Bahçeli: Milletvekilleri İmralı’ya giderek yüz yüze görüşebilir, mesajlar alınmalı ve paylaşılmalı
(MHÜ) - MHP Genel Başkanı Devlet Bahçeli, "Gerekirse Milli Dayanışma, Kardeşlik ve Demokrasi Komisyonu’nda görev yapan milletvekillerinden bir grup İmralı’ya giderek yüz yüze görüşme sağlamalı, mesajlar ilk ağızdan alınmalı ve kamuoyuyla paylaşılmalıdır. Bunda çekinilecek bir husus görmüyorum.
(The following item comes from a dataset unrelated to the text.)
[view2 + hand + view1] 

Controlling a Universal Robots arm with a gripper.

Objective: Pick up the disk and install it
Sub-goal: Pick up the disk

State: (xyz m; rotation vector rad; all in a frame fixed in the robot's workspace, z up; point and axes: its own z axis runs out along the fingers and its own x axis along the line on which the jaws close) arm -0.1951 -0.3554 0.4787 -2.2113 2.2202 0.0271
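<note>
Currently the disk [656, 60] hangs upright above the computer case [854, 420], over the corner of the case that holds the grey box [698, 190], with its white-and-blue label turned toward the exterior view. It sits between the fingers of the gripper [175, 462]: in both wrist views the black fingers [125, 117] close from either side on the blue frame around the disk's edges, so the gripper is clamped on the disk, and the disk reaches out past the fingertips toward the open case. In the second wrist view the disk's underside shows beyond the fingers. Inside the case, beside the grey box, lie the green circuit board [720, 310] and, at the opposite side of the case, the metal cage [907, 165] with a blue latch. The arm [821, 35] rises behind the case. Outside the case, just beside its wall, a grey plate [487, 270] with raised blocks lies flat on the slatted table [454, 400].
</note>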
Bizi bağlayan açıklama 27 Şubat İmralı açıklamasıdır. Bu açıklamanın güncellenerek daha detaylandırılması ve çerçevesinin genişletilmesi hayırlı gelişmelere yol açacaktır. Terörsüz Türkiye, tereddütsüz Türkiye’dir" dedi.
Bahçeli, partisinin grup toplantısında gündeme dair açıklamalarda bulundu. Kürsüye çıkan Bahçeli, özetle şunları kaydetti:
- Gazze’deki soykırım ve insani felaket dünyayı ayağa kaldırmıştır. Bilhassa Gazze’ye insani yardım malzemesi götürmek amacıyla yola koyulan Küresel Sumud Filosu, Siyonist kuşatmayı sarsmış ve uluslararası sularda uğradığı terörist saldırıya rağmen direniş umutlarını kamçılamıştır. Alçakça gözaltına alınan 36’sı Türk vatandaşı 137 aktivistin yoğun girişimler sonucunda Türkiye'ye getirilmesi müessir bir başarıdır ve emeği geçen kim varsa tebrik etmek hepimizin görevidir. Birleşmiş Milletler’in üye ülke sayısı 193’tür. Bunun 157’si Filistin’i tanımıştır. Soykırımcı İsrail tecrit edilmiştir. Bu yılki Genel Kurul’da pek çok ülke Filistin’i tanımıştır. Bu vesileyle hepsine teşekkür ediyor, tebriklerimi iletiyorum. Trump’ın 'Filistin’i tanımak, Hamas’a ödüldür' sözleri önyargılı, basit, bayağı ve bağnazcadır. Hamas terör örgütü değildir, gerçek manasıyla terör yöntemlerine başvuran haydut devlet İsrail’dir. Hamas ülkesini, vatanını ve milletini savunan bir direniş örgütüdür. Hazırlanan 20 maddelik Gazze Planı günlerdir Türkiye ve dünya gündemindedir. Bu plana Hamas’ın müspet yaklaşımı, ayrıca müzakereye yeşil ışık yakması en azından silahların susması, ateşkesin sağlanması, kısmi bir sükûnetin vasat bulması adına memnuniyet vericidir. Fakat süreç engebeli, çetin, zorludur.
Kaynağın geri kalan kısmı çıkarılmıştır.